Fifty years of US global dominance in science and engineering (S&E) may be coming to an end as America's share of graduates in these fields stagnates, while S&E degree numbers soar in European and Asian universities.

Richard Freeman, from the National Bureau of Economic Research in Washington, has published a paper showing that changes in the global job market for S&E workers are eroding US dominance in this field. This diminishes the US's comparative advantage in high tech production and creates problems for American industry and workers in favour of the EU and Asian emerging economies.

The US has been the global leader in science and technology since World War II. With just 5 per cent of the world's population, it employs almost a third of science and engineering researchers, accounts for 40 per cent of research and development spending and publishes 35 per cent of science and engineering research papers.
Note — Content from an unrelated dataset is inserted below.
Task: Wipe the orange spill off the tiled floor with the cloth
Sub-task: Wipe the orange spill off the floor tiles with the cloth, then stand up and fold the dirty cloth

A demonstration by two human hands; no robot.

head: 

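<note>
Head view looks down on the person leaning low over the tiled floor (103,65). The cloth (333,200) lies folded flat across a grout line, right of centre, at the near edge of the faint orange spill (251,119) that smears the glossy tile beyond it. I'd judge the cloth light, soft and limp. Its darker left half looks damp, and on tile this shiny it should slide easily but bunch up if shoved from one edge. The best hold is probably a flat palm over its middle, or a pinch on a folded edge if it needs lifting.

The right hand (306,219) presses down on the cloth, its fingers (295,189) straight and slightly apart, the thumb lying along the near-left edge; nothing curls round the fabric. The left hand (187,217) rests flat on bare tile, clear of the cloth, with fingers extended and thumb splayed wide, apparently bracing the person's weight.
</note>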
The U.S. is the leading capitalist economy because it applies new knowledge in more sectors than any other country. But the roots of this lead may be eroding, Freeman warns.

The disproportionately high US share of the world's S&E workers in the latter half of the 20th century was due to historical reasons, he argues. Europe had dominated science before the War, but the exile of leading European scientists escaping from the Nazis followed by the slow post-World War II recovery of higher education and science in Europe on one hand, allied to the rapid expansion of mass college education in the U.S. in the 1950s and 1960s, reversed this leadership.

UNESCO statistics show that, in 1970, US predominance was such that the country enrolled approximately 30% of tertiary level students in the world, whereas in 2000, the US enrolled just 14% of tertiary level students.

Since the 1970s, the rest of the world has begun to catch up with the US in higher education and particularly in educating S&E specialists. The number of students going to college has increased rapidly in other OECD countries and in many developing countries, particularly China. Several European countries (Netherlands, Norway, Finland, the United Kingdom, and France) exceeded the US ratio of enrolments in college or university per person aged 20-24 and/or the ratio of degrees granted per 24 year old.

Among doctorates -- key to advanced scientific research - the data are even more striking. In 2001, universities in the European Union granted 40 percent more science and engineering doctorates than the United States. And this figure is expected to reach nearly 100 percent by about 2010, the study says.

The U.S. job market for graduates in science and technology fields at all levels has weakened, and deteriorating opportunities and comparative wages for young science and engineering graduates discourage U.S. born students to these fields.

The effects of this trend are starting to be felt in the EU, and the fifty-year brain gain in the US might be coming to an end. European postdocs nowadays have better reasons to stay at home, according to a recent survey by Sigma Xi, as foreign postdocs in the US work longer hours and publish more than their American counterparts, but are paid less.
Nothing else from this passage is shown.